- Born: Birmingham, United Kingdom
- Arrested: 2003-10, 2004-2(?) Rawalpindi ISI
- Released: 2004
- Citizenship: United Kingdom
- Detained at: Rawalpindi
- Charge: released after 5 month without charges
- Occupation: taxi driver
- Children: 2

= Tariq Mahmood (detainee) =

British Pakistani man

Tariq Mahmood is a British Pakistani man who was captured in Islamabad by Pakistani security forces in October 2003.
His family reports that Tariq was tortured, while in Pakistani custody, with the knowledge or cooperation of UK and American security officials.

==Background==
Tariq Mahmood is a married father of two from Sparkhill, Birmingham. The former taxi driver flew to Pakistan in 2001 to settle a land dispute over a family home there.

==Arrest==
In October 2003, Mahmood was held on suspicion of being associated with a "banned organization" under the Security of Pakistan Act, Section 10, and was not given immediate access to courts despite his British citizenship. Pakistani officials confirmed on the 17th of November that they had detained and were questioning Mahmood. At the time of his arrest, Mahmood had been living in Pakistan for three years. His wife and two children joined him, and been living in Pakistan for two years. They moved back to their Birmingham home following Mahmood's arrest.
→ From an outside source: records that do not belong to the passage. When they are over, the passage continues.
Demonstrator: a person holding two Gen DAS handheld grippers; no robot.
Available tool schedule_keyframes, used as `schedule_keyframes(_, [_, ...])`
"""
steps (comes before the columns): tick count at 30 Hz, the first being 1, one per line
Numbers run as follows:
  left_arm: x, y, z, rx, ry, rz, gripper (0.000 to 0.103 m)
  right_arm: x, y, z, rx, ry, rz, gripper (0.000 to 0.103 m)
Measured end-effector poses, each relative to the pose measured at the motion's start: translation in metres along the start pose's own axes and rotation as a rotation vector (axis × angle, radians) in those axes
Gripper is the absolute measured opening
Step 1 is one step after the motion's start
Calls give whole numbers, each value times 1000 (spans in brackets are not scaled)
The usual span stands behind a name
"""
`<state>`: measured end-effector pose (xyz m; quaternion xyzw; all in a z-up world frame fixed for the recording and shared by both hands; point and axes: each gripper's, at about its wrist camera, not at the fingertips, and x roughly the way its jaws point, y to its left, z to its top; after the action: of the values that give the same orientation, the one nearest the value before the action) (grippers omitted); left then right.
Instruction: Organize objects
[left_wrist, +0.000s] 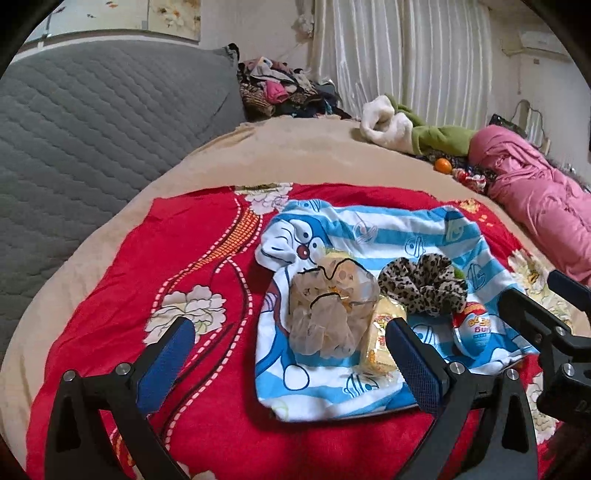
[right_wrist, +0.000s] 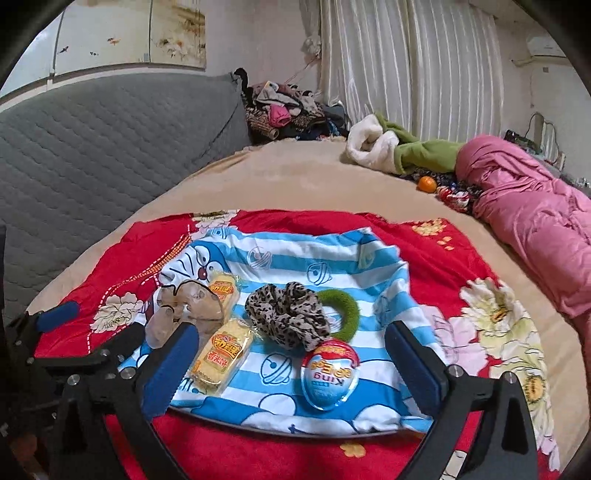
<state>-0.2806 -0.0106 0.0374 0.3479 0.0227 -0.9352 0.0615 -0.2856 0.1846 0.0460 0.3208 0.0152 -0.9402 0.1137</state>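
A blue-and-white striped cartoon cloth (left_wrist: 388, 229) (right_wrist: 295, 251) lies spread on a red floral sheet (left_wrist: 207, 236) (right_wrist: 424, 258). On it rest a sheer beige scrunchie with a black hair tie (left_wrist: 325, 314) (right_wrist: 184, 310), a leopard-print scrunchie (left_wrist: 421, 284) (right_wrist: 288, 317), a green fuzzy ring (right_wrist: 343, 310), two yellow snack packets (right_wrist: 221, 354) (left_wrist: 380, 343) and a blue-and-red egg-shaped package (left_wrist: 474, 332) (right_wrist: 328, 373). My left gripper (left_wrist: 291, 360) hovers open over the cloth's left edge. My right gripper (right_wrist: 293, 365) hovers open above the egg, touching nothing.
The sheet lies on a tan bed cover (left_wrist: 295, 155). A grey quilted backrest (left_wrist: 92, 122) rises at the left. Far back lie a clothes pile (left_wrist: 280, 88), a white-and-green garment (left_wrist: 406, 129), an orange (left_wrist: 442, 164) and a pink quilt (left_wrist: 535, 192).
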Motion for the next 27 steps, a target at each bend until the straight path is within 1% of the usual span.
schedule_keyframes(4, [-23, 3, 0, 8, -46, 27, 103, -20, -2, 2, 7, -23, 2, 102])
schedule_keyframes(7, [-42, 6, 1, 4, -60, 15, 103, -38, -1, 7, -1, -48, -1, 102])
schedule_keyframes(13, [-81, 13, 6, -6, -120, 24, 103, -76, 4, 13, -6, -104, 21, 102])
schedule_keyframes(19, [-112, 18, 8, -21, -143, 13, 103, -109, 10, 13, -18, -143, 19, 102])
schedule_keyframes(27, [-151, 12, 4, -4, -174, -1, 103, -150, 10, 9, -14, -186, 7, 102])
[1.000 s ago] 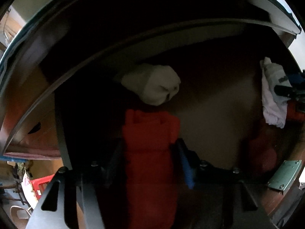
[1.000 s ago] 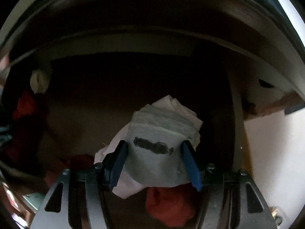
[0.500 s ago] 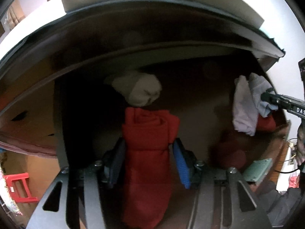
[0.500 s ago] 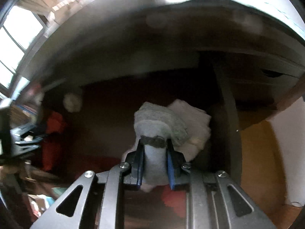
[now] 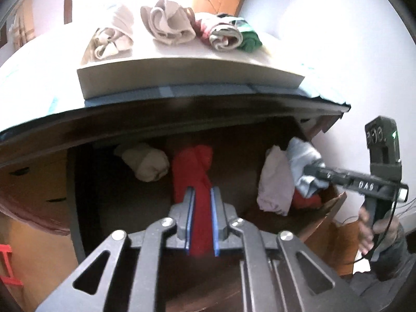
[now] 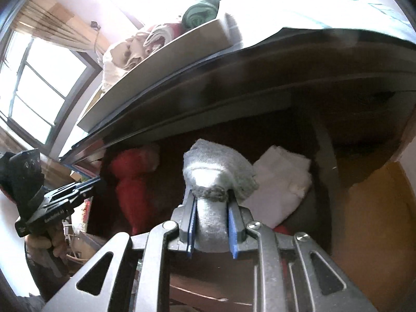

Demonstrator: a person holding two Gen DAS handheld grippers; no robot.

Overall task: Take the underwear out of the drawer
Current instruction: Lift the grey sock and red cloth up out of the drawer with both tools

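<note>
Red underwear [image 5: 193, 176] clamped in left claw [image 5: 202, 223], centre of left view; jaws just closed on it. Grey underwear [image 6: 213, 182] pinched in right claw [image 6: 212, 227], centre of right view. Step: lifting both rolls out of drawer [image 5: 260, 140]. Next likely needs rise past dark surface edge [image 5: 182, 109] overhanging at upper frame, then carry to tray [image 5: 182, 72] above. Tight gap overhead; open room toward viewer. White piece [image 6: 280, 182] and cream roll [image 5: 148, 162] remain inside.

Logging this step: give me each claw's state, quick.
Left claw: closed on the red underwear.
Right claw: closed on the grey underwear.
</note>
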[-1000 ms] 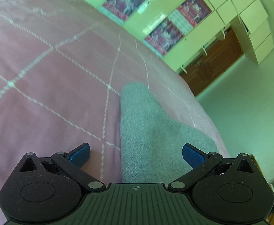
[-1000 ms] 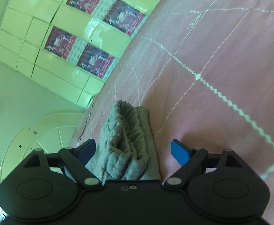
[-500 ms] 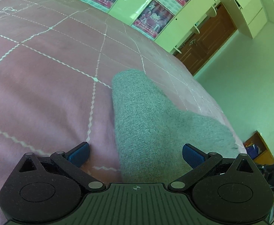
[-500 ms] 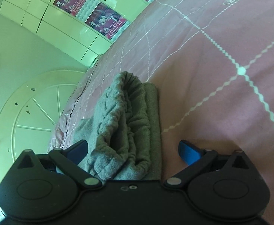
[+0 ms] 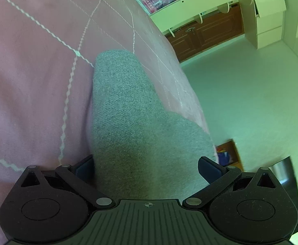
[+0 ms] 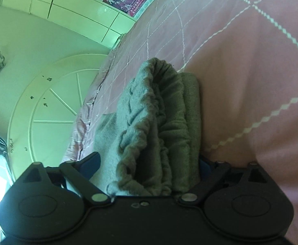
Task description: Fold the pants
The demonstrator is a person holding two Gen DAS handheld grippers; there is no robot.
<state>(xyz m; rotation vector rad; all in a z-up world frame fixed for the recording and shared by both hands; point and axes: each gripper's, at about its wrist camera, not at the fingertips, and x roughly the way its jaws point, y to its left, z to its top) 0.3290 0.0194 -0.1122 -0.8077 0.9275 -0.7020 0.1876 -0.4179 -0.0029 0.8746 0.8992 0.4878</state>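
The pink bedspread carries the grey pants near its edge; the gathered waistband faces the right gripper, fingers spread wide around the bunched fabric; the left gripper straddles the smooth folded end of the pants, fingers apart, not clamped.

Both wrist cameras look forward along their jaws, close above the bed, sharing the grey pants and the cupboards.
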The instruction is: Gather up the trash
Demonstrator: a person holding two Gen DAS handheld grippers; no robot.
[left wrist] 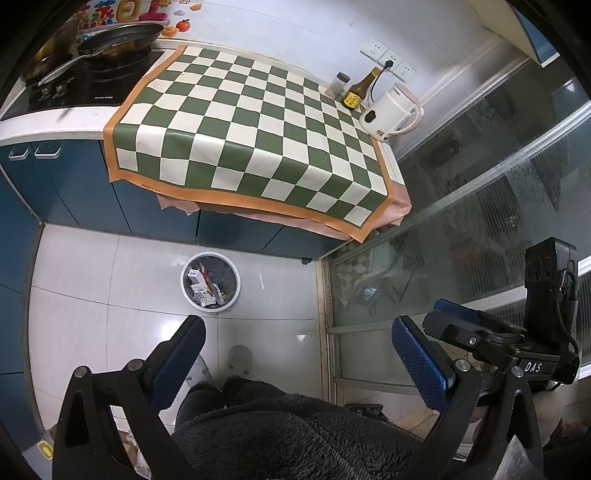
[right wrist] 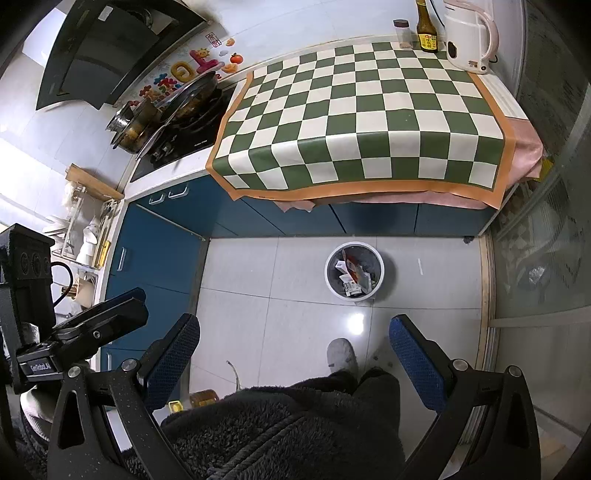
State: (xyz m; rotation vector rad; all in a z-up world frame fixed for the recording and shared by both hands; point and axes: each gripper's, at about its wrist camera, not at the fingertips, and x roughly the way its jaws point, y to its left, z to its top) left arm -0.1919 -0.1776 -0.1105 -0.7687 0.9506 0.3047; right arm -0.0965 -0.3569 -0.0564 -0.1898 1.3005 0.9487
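Observation:
A round white trash bin [left wrist: 210, 282] stands on the tiled floor below the counter, holding several cartons and wrappers; it also shows in the right wrist view [right wrist: 354, 271]. My left gripper [left wrist: 298, 360] is open and empty, held high above the floor, back from the bin. My right gripper [right wrist: 294, 356] is open and empty at a similar height. The green-and-white checkered cloth [left wrist: 255, 125] on the counter carries no loose trash; it shows in the right wrist view too [right wrist: 369, 114].
A white kettle [right wrist: 469, 35], a brown sauce bottle [right wrist: 426, 29] and a spice jar [right wrist: 402, 34] stand at the counter's back right. A stove with pans [right wrist: 173, 110] is left. Blue cabinets [right wrist: 159, 254] and a glass sliding door [left wrist: 480, 221] flank the floor. My grey slipper [right wrist: 341, 356] is below.

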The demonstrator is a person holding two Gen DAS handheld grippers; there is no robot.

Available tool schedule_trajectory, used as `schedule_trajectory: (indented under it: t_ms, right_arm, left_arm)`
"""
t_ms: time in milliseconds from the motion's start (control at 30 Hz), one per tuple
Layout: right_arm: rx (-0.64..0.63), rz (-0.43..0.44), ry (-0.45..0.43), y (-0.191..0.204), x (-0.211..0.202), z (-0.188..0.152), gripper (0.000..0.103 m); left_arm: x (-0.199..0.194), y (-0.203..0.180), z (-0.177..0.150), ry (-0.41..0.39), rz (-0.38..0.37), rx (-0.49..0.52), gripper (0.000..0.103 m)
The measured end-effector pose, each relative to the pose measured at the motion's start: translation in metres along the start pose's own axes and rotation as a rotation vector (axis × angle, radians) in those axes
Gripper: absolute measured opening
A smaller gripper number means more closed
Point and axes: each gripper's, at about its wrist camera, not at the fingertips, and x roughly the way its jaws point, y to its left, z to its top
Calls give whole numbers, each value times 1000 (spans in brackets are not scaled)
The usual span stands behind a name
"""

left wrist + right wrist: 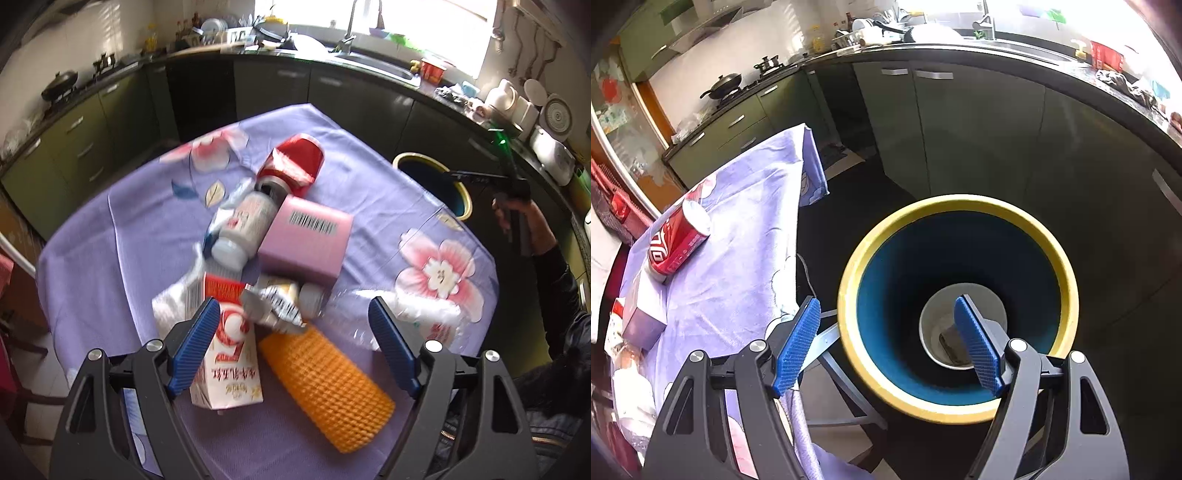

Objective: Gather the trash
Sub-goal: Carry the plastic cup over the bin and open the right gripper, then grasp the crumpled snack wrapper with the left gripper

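Left gripper [291, 314] hung over the trash pile on the purple floral tablecloth [122, 221], jaws wide, nothing gripped. Between its fingers: red-and-white milk carton [229, 362], crumpled wrapper [277, 306], orange mesh sleeve [332, 384]. Beyond lay a white bottle [243, 229], a pink box [306, 240] and a red can [291, 166]. Right gripper [886, 343] stood above the yellow-rimmed bin [846, 288], jaws wide and empty. A white cup-like item [931, 317], possibly a paper cup, sat at the bin's bottom.
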Motion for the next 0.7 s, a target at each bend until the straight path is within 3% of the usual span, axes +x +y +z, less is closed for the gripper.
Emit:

In early 2004 Mahmood was arrested by police in Rawalpindi. The police report stated that ISI had released him from custody on the side of a road. Police were called with details on where to find him, and that he was a foreigner with no identification, a crime under Pakistani law. His brother, Asif Mahmood claimed that Mahmood had been mistreated by MI5, and the FBI while in ISI custody.

Pakistani security reportedly turned him over to American forces, prompting fears he would be sent to Guantanamo Bay Naval Base. In February 2004, Pakistani intelligence sources indicated Tariq Mahmood had been transported to Bagram Airfield, Afghanistan, a "stepping stone" to Guantanamo Bay.

Human Rights Watch listed him as one of 39 ghost detainees in 2005, who are not given any legal rights or access to counsel, and who are likely not reported to or seen by the International Committee of the Red Cross.

On February 19, 2004, The Guardian listed the nine UK citizens then known to have been held in Guantanamo.
They listed him as a possible 10th UK citizen held in Guantanamo. His presence in Guantanamo has never been confirmed.

The Guardian spoke to Mahmood's friends and relatives, who claimed he was now living in Dubai. The Guardian was unable to make contact with Mahmood to discuss his case.